» TASK DETAILS
Review the listing and copy each line that holds the word "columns".

* * * * *

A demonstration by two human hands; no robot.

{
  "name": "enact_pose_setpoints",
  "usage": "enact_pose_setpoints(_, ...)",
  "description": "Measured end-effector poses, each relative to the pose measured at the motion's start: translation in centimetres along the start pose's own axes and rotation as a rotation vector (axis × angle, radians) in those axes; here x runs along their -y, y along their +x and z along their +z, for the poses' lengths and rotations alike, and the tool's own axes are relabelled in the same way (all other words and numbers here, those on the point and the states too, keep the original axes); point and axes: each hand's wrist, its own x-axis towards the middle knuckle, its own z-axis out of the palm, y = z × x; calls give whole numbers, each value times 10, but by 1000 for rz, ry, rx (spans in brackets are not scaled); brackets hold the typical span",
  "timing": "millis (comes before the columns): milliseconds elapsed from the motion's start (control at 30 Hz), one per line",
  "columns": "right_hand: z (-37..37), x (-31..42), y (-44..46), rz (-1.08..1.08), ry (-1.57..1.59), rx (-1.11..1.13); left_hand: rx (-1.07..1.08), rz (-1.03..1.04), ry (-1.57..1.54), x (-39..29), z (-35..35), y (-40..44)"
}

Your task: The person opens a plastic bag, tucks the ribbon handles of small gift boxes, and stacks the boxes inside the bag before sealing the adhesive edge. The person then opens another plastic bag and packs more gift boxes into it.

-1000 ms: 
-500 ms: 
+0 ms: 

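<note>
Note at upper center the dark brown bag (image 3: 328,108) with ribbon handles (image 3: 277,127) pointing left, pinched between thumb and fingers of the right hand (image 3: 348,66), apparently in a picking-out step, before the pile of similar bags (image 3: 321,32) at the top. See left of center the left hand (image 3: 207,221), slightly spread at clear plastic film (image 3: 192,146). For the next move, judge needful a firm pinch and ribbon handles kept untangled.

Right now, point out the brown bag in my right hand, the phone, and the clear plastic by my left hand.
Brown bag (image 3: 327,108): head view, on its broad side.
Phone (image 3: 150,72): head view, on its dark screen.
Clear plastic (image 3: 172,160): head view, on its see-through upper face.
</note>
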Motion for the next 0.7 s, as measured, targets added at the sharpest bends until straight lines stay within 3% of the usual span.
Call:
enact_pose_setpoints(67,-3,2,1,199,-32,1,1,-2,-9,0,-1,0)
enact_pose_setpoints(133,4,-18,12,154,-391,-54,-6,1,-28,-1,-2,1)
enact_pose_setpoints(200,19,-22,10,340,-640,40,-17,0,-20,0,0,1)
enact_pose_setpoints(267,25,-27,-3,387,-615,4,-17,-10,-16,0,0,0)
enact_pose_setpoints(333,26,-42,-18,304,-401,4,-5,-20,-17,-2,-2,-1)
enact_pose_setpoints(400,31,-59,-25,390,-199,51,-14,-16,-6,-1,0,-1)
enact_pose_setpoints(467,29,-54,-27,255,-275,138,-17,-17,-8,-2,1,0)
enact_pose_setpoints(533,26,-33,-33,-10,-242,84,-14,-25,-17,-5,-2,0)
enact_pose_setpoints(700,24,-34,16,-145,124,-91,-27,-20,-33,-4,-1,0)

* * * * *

» SOLUTION
  "timing": "millis (comes before the columns): milliseconds elapsed from the motion's start (control at 30 Hz), one per line",
  "columns": "right_hand: z (-37..37), x (-31..42), y (-44..46), rz (-1.08..1.08), ry (-1.57..1.59), rx (-1.11..1.13); left_hand: rx (-1.07..1.08), rz (-1.03..1.04), ry (-1.57..1.54), x (-39..29), z (-35..35), y (-40..44)"

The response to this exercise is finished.